Retro 1951's Ross Cameron at NSS
Pen supplier Retro 1951, maker of the collectible Tornado capless twist-top pen line, brought a pair of new licensed rollerball pen styles to this week’s National Stationery Show (NSS) at New York’s Javits Center.
Launching at the trade show were three Kiss rollerball pens--the color-illustrated 1978 and Rock Poster, and a metallic Heavy Metal model with the band’s logo and facial symbols etched in. All come in a Retro brand graphic tube that doubles as a pen stand.
Also new at the show was the first design in Retro 1951’s new Smithsonian collection, the Corona. This rollerball pen--each numbered on the top ring--features a deeply etched barrel resembling the ornamental bronze-colored metal lattice covering the outside of the Smithsonian’s new National Museum of African American History and Culture building. The design depicts a base and shaft, topped by a capital--or corona--inspired by the three-tiered crowns used in Yoruban art from West Africa.
As Retro 1951 tries to donate a portion of proceeds from pen sales to appropriate charities, some of Corona’s sales will go to the Museum in support of its educational endeavors.

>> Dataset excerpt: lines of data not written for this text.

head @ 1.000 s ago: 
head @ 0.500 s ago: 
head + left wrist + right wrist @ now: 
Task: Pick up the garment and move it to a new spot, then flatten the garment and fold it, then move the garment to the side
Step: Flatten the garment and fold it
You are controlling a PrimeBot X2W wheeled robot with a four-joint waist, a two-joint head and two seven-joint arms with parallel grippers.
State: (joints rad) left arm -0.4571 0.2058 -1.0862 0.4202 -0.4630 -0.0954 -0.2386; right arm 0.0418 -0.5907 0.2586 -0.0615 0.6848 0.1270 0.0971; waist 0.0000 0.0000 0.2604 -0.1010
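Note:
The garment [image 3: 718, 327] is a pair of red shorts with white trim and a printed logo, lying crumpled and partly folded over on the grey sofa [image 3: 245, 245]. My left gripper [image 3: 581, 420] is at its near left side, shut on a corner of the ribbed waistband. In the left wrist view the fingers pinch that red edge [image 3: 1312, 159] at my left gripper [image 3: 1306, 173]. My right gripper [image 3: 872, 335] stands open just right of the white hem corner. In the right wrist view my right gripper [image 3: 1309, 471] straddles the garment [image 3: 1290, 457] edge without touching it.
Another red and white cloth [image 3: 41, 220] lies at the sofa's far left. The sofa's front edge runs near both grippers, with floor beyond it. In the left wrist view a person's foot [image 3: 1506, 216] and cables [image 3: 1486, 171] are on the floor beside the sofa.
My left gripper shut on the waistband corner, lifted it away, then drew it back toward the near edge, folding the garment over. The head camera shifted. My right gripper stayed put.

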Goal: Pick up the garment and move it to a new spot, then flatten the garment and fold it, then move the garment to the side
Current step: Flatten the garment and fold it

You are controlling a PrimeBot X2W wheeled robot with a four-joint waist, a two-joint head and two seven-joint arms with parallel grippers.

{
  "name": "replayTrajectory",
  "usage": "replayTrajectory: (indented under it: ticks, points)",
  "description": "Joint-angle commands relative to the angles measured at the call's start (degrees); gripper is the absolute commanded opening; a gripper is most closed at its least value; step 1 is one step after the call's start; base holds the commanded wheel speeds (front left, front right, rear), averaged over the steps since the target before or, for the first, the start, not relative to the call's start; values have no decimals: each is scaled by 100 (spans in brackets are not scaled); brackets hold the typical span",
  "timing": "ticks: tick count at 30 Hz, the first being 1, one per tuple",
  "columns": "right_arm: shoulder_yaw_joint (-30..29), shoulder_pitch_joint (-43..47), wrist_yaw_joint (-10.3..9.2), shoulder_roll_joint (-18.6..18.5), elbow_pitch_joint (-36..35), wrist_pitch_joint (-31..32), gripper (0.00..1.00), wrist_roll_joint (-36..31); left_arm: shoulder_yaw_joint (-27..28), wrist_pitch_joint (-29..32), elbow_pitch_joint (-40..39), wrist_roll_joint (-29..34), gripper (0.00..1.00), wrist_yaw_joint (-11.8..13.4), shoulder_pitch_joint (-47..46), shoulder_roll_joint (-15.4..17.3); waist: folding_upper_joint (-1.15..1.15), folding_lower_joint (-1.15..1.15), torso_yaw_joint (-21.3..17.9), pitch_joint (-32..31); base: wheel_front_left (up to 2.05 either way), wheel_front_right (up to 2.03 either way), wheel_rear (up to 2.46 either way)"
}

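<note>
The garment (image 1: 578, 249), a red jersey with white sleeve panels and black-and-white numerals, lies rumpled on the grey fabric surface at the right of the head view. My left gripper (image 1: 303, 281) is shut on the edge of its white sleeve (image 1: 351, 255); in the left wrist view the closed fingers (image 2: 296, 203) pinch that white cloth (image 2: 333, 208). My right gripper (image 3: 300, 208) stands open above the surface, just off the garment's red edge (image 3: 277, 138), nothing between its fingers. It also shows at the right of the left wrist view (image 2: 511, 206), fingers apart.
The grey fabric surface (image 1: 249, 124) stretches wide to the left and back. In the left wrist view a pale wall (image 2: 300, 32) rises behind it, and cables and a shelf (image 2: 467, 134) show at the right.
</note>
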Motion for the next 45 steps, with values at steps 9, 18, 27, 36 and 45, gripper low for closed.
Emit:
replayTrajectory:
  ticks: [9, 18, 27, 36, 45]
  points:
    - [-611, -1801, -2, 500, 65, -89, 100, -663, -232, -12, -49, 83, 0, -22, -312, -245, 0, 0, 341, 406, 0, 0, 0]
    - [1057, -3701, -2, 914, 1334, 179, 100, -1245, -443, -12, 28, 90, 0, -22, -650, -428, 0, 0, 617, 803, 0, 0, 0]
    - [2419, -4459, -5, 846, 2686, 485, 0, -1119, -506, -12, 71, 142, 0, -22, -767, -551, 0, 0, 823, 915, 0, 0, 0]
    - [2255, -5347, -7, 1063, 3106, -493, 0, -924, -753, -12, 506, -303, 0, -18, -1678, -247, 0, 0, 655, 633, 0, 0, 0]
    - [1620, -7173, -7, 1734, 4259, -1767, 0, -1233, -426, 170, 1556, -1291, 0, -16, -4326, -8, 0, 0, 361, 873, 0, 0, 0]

According to company rep Ross Cameron, Retro 1951, where “Life is too short to carry an Ugly Pen,” has licensed designs for some of its pen product lines, but these are the first for its signature Tornado shape.
Such licenses, he added, must jibe with Retro 1951’s philosophy and Tornado’s design in that they be “historical, fun, or both.”
As an example, he pointed to the Dmitri Tornado mechanical pencil--like the pen, featuring a capless tapered barrel (but with an eraser top). Named after Russian chemist Dmitri Mendeleev--the first to publish a recognizable periodic table in 1869--the pencil barrel does in fact bear the periodic table, and is called Dmitri “to give it a cool name.”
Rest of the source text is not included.